Robert Wagner is Jesse James and Jeffrey Hunter his brother Frank in this oft told tale.
They’re on the run from Sheriff Hillstrom, Detective Barney Remington and a large posse following a botched bank robbery in Northfield, Minn.
Frank had misgivings about the Northfield job from the start, even urging Jesse to turn back at one point.
But Jesse insisted on going through with this one last bank robbery, swearing he’d never planned a job so thoroughly.
Of course, little goes right in Northfield. Most of the gang is killed, wounded or captured, both of the latter in the case of the Younger brothers.
As they wait for a chance to escape back to Missouri, the brothers reflect on how they got to this point in life.
It started as a way to strike back at Northern carpetbaggers after the Civil War and gained steam after Remington and his men set off an explosion in their mother’s home, killing one young family member of crippling Mrs. Samuel.
Now the James brothers just hope to make it back to their families and the women who love them.
Whether this is a truer version of the Jesse James story than the many that came before it is debateable. Two key action scenes — the brothers crashing their horses through a store window in Northfield, then charging them off a cliff to escape a posse — were lifted from 1939’s “Jesse James.”
But the film deserves credit for its unusually even-handed approach to Jesse, who isn’t painted as a romantic outlaw striking back at the rich and corrupt.
Despite his mother’s contention that he’s a good boy, he can also be a cold-blooded killer and clearly thrives on the excitement from robbing banks and trains.
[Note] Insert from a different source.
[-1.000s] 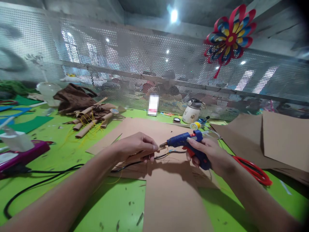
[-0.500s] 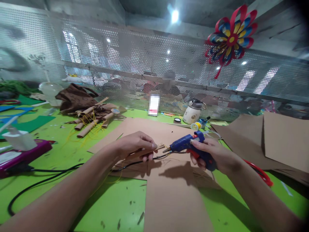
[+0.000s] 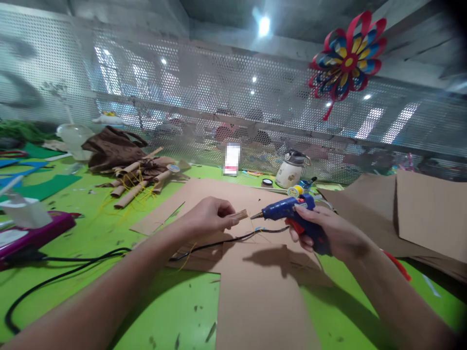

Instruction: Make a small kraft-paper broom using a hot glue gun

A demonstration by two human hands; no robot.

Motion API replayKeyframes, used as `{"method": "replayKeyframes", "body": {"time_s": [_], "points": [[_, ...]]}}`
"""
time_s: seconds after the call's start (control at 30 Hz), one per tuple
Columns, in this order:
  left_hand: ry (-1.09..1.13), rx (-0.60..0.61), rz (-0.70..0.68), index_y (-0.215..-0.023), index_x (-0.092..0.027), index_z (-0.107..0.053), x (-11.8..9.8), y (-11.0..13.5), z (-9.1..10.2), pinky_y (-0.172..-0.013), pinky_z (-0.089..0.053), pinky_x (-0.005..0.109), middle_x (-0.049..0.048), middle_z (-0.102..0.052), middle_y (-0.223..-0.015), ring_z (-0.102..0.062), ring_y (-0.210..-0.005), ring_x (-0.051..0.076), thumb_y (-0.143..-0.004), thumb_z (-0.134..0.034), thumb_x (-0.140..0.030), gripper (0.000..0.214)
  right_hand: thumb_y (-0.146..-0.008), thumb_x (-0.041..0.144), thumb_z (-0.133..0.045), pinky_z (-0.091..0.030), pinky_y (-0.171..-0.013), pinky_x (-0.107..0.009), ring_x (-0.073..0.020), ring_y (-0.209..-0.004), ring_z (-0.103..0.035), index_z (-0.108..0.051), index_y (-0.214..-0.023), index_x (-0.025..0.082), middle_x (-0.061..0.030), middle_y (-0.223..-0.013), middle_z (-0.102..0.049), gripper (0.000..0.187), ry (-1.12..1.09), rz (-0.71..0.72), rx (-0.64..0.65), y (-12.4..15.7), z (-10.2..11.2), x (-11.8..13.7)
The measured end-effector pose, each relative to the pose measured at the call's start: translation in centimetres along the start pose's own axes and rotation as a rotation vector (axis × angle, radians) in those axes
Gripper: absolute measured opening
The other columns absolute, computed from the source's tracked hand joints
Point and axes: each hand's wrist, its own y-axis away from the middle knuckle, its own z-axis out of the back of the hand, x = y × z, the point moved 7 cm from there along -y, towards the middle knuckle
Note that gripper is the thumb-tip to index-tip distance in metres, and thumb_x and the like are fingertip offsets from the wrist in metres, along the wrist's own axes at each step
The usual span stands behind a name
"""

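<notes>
My right hand grips a blue glue gun with a red trigger, its nozzle pointing left. My left hand pinches a small rolled brown paper piece, whose end sticks out toward the nozzle. A short gap separates nozzle and roll. Both hands hover above brown cardboard sheets on the green table. The gun's black cord trails left across the table.
A pile of brown paper rolls and brown cloth lies at the back left. A magenta box sits at the left edge. A cream jar stands at the back. Red scissors and more cardboard lie on the right. A perforated metal screen bears a paper pinwheel.
The glue gun's nozzle has drawn back from the paper roll, and both hands have risen slightly. The roll's end now shows clear of my left fingers.
</notes>
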Motion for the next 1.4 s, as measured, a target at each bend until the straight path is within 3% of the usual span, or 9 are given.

Hope Lange plays Zee, Jesse’s wife, in her only Western. The wife of actor Don Murray at the time, she was pregnant with their child during filming. She turns in an impressive performance as the young woman who can’t help but fall in love with the dashing young Jesse, though she doesn’t approve of his means of making a living.
One of the most memorable scenes comes late in the film when Jesse finds his two young children playing outside their home. His son has just “killed” his sister, who was pretending to be Jesse James, not knowing their father’s true identity.
Directed by:
Nicholas Ray
Cast:
Robert Wagner … Jesse James
Jeffrey Hunter … Frank James
Hope Lange … Zee
Agnes Morehead … Mrs. Samuel
Alan Hale Jr. … Cole Younger
Alan Baxter … Barney Remington
Rachel Stephens … Anne James
John Carradine … Rev. Jethro Bailey
Barney Phillips … Dr. Samuel
Biff Elliot … Jim Younger
Frank Overton … Maj. Rufus Cobb
Barry Atwater … Attorney Walker
Marian Seldes … Rowena Cobb
Chubby Johnson … Arkew
Frank Gorshin … Charley Ford
Carl Thayler … Robby Ford
John Doucette … Sheriff Hillstrom
Runtime: 93 min.
Memorable lines:
Zee: “What? Aren’t I pretty enough to kiss?”
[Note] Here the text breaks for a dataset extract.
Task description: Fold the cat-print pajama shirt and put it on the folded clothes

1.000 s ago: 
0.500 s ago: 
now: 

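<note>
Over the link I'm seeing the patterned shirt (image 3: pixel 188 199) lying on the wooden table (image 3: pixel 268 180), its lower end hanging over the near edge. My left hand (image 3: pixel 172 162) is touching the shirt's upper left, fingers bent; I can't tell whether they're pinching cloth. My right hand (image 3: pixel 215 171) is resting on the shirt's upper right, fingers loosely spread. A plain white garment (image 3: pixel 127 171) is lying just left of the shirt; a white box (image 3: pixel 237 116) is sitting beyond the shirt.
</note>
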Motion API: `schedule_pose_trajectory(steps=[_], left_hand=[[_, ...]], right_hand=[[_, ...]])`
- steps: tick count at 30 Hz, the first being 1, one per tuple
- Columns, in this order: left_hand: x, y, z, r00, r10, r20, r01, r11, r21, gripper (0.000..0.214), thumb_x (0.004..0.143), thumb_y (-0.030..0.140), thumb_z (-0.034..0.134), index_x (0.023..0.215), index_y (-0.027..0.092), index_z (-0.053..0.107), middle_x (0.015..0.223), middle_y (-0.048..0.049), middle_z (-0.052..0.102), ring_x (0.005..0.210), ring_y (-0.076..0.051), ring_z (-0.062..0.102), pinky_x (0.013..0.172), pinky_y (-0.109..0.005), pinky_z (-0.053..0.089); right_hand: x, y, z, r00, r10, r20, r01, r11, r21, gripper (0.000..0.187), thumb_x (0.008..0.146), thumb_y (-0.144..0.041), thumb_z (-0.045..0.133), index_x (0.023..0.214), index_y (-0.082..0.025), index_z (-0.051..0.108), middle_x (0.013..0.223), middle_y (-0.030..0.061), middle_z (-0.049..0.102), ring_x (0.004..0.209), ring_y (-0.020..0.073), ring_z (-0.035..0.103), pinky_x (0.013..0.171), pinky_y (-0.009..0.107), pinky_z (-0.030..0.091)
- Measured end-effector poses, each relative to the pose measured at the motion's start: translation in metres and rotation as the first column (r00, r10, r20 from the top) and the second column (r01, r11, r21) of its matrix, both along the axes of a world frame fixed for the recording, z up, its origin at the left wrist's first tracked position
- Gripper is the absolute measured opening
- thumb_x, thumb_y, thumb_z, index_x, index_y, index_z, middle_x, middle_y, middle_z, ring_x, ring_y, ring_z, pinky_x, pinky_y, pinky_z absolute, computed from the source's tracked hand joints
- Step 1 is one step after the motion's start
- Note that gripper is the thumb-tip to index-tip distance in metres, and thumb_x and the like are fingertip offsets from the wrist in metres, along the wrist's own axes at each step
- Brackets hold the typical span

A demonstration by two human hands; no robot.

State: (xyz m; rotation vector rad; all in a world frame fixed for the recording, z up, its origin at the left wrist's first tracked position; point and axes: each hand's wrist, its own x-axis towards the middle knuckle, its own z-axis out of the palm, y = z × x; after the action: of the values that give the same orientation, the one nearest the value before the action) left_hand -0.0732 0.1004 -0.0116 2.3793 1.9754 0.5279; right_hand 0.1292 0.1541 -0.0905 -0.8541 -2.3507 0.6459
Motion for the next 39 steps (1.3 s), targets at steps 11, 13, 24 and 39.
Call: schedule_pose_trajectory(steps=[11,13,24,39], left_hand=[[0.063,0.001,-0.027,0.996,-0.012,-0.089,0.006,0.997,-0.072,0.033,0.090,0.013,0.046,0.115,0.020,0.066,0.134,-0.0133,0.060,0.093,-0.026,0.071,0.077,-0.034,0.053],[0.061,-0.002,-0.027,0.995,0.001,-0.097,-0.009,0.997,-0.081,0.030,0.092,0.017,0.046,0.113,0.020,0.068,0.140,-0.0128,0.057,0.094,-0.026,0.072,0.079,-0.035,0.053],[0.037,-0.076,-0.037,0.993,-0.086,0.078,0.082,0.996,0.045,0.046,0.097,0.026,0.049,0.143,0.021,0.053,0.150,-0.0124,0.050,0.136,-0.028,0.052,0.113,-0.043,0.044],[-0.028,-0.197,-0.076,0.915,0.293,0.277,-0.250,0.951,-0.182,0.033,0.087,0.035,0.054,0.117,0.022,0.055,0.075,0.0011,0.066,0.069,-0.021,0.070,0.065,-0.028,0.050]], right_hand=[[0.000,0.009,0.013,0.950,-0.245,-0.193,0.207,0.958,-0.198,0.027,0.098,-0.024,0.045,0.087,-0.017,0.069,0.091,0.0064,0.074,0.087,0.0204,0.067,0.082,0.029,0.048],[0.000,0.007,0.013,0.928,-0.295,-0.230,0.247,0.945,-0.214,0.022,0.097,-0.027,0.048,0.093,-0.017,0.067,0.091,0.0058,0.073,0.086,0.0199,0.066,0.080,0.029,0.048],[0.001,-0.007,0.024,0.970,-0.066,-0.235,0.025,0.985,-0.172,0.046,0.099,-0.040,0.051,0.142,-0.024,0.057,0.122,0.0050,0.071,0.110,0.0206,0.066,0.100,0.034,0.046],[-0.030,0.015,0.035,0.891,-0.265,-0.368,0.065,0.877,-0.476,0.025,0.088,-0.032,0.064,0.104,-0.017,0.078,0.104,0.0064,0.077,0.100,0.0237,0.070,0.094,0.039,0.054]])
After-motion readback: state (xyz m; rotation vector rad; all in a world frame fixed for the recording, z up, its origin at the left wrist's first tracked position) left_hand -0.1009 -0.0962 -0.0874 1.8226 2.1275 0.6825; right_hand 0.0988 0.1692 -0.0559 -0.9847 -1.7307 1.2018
Jesse: “Don’t tease me. I’m warning you.”
Zee: “About what? Your hidden fires?”
Frank James: “Killing’s not going to help us.”
Jesse James: “It will help me.”
Frank James: “You really like killing, don’t you?”
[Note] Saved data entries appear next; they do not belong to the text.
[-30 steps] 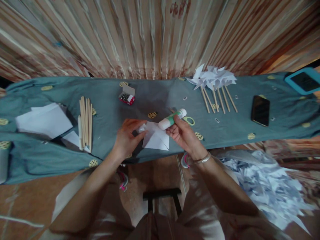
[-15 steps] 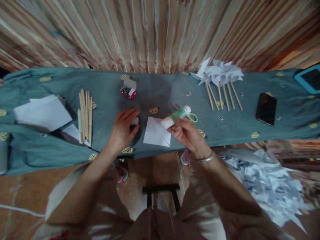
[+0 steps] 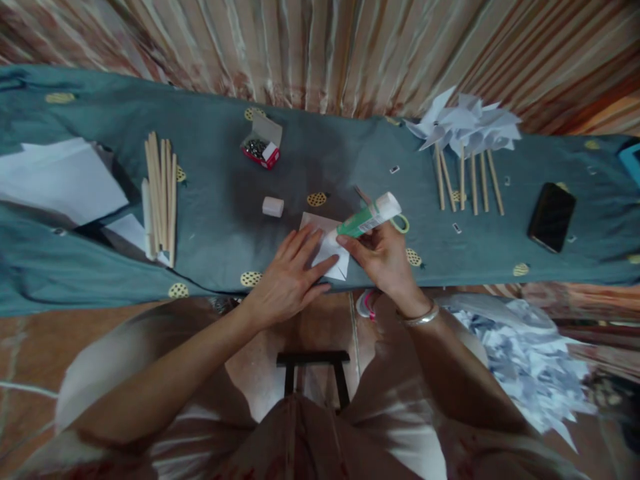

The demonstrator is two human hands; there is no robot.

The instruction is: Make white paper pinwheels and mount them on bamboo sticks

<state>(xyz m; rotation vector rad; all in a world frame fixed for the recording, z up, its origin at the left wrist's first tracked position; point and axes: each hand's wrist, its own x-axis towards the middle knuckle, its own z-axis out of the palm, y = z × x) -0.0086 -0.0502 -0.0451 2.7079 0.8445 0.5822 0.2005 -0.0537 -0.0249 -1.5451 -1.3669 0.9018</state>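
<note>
A square of white paper [image 3: 340,267] with crease lines lies near the table's front edge. My left hand [image 3: 293,277] rests on it, fingers spread and flat across its left part. In my right hand [image 3: 383,257] is a green and white glue stick [image 3: 367,217], tilted so that its lower end meets the paper or hovers just over it; I cannot tell which. The white glue stick cap [image 3: 273,207] lies on the cloth beyond my left hand. Scissors with green handles [image 3: 401,225] lie partly hidden behind the glue stick and my right hand.
A red box of pins [image 3: 263,150] stands open at the back. To the left are wooden sticks [image 3: 163,200] and a stack of white paper [image 3: 65,180]. Paper pinwheels [image 3: 467,127] and a phone [image 3: 553,217] lie to the right. A heap of cut paper [image 3: 525,360] sits below the table.
My left hand has let go of the cap on the cloth and moved right onto the paper. My right hand has brought the glue stick's lower end down to the paper. The view has shifted.
</note>
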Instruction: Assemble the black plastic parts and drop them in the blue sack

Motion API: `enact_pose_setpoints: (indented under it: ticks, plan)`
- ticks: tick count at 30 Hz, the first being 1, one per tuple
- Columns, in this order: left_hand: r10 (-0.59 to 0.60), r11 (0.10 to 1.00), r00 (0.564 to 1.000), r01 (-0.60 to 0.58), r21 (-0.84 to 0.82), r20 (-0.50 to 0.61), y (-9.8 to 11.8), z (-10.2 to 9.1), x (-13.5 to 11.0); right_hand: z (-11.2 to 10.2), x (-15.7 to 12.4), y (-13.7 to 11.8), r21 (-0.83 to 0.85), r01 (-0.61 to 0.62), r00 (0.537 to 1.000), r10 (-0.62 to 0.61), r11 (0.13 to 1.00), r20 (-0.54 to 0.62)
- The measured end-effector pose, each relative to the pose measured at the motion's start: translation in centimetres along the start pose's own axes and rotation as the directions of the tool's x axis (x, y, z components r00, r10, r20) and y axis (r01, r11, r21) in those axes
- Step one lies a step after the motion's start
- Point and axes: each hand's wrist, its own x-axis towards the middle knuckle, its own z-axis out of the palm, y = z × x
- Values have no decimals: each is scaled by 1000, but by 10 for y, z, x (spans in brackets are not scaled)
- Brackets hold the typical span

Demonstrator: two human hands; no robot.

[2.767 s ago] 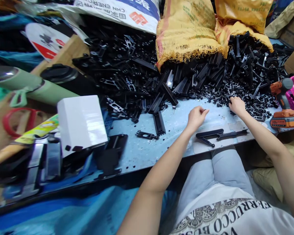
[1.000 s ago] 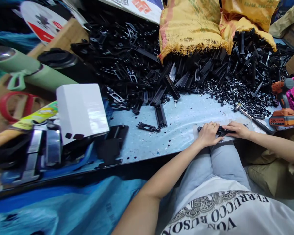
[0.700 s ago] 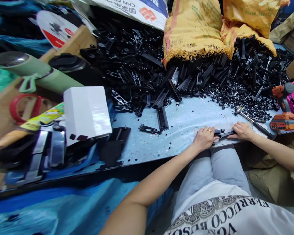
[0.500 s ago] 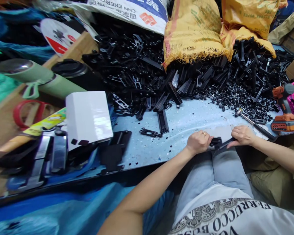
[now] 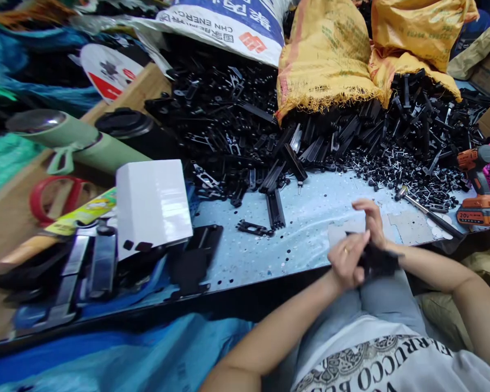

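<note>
My left hand (image 5: 346, 260), with a ring on one finger, is closed around a dark part (image 5: 378, 260) at the table's front edge, above my lap. Motion blur smears the part, so its exact shape does not show; it looks black and blocky. My right hand (image 5: 373, 224) is raised right beside it, fingers stretched up and apart, its wrist close behind the part. Whether the right palm touches the part I cannot tell. Right of my hands lies a hammer (image 5: 427, 211) with a metal head and black grip.
Heaped black parts (image 5: 237, 130) and small screws (image 5: 404, 169) cover the table's back, below yellow sacks (image 5: 326, 60). An orange cordless drill (image 5: 479, 190) stands at the right. At the left are a white box (image 5: 153, 204), a green bottle (image 5: 102, 144) and red-handled scissors (image 5: 36, 201).
The hands have come together. My right hand has moved left and its fingers have opened upward; the left has shifted slightly right and down. The view has shifted a little.
</note>
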Motion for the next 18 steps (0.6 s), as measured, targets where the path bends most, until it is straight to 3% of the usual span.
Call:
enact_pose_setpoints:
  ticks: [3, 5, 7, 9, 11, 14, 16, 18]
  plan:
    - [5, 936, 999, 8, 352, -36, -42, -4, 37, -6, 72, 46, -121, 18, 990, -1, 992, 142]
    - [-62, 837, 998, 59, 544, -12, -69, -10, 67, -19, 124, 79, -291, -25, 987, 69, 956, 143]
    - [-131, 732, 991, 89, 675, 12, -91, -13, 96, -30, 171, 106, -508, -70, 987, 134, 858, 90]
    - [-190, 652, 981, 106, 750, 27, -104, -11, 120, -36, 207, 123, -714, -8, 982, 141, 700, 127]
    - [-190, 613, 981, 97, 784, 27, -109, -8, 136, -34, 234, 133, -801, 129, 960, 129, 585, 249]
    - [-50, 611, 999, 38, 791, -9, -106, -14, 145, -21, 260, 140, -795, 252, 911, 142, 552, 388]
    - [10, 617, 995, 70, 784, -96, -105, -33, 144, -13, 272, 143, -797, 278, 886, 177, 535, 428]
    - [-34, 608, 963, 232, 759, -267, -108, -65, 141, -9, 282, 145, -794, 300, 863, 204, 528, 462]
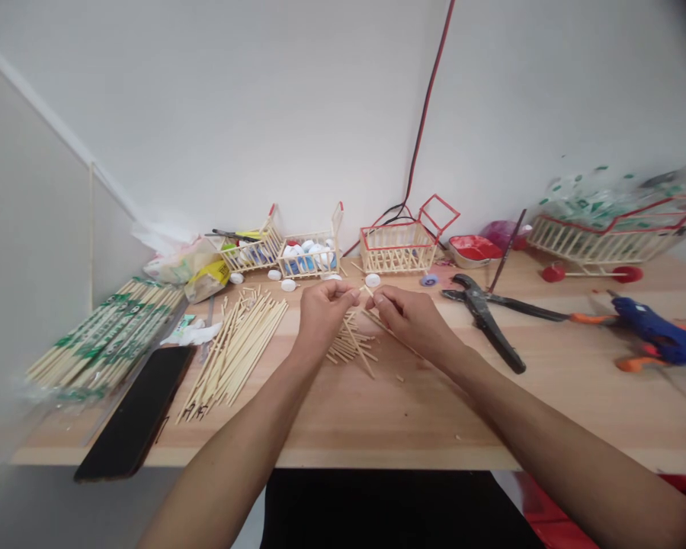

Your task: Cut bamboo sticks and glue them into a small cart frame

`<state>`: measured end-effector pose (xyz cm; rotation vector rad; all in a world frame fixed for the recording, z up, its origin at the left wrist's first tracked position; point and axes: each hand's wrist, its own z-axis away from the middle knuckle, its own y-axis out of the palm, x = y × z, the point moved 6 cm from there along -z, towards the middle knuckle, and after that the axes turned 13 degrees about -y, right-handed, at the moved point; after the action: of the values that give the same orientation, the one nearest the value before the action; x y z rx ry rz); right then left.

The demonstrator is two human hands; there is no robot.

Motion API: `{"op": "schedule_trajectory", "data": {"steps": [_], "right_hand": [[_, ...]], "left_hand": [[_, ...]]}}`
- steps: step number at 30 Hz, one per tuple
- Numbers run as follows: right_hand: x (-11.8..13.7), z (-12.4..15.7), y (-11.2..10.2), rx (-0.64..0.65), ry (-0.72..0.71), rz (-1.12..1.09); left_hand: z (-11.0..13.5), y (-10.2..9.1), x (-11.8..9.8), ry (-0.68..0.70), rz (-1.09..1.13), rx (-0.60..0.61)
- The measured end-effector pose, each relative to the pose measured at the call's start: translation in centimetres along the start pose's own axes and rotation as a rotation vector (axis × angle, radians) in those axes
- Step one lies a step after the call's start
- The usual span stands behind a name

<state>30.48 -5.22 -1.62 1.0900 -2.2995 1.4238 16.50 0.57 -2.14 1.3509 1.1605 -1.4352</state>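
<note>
My left hand [325, 306] and my right hand [407, 311] meet fingertip to fingertip above the middle of the table, both closed in a pinch. Between them shows the pale end of a short wooden stick [368, 290]; the fingers hide most of it. Cut short sticks [351, 343] lie in a loose heap below my left hand. Under my right hand a longer stick [397, 335] slants across the wood. Just behind the hands stands a small stick-built cart [397, 259] with a red rim, a red handle and a white wheel [372, 280].
Long sticks [237, 347], wrapped bundles [111, 335] and a black board [137, 412] lie left. Two more carts [309, 263] stand behind. Rightward are black cutters [485, 316], red paint [474, 248], a blue glue gun [657, 332] and a larger cart [606, 236].
</note>
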Motion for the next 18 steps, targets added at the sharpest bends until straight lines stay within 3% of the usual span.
{"op": "schedule_trajectory", "data": {"steps": [18], "right_hand": [[-0.42, 0.27, 0.53, 0.005, -0.054, 0.115]], "left_hand": [[-0.08, 0.02, 0.23, 0.007, -0.015, -0.011]]}}
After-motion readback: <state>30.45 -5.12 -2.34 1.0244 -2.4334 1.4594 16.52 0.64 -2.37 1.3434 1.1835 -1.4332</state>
Jesse James: “It comes easy in our business.”
Frank James: “Is that why you chose this business? So you could go on killing?”
Jesse: “You’ve done your share of it.”
Frank: “I’m not proud of it.”
Jesse: “Well, I am. Jesse James. That name means something. And when those Yankee bankers hear it, they start shaking.”
Jesse to Cole, as they head into Northfield: “Do you want me to go over it again, Cole?”
Cole: “Sure. My mind is all in a whirl. I never robbed a bank before.”
Jesse James: “Why did everything go right for so long, but now nothing seems to happen the way it should?”
Frank James: “Because in the beginning, we had a reason. But you wouldn’t remember it.”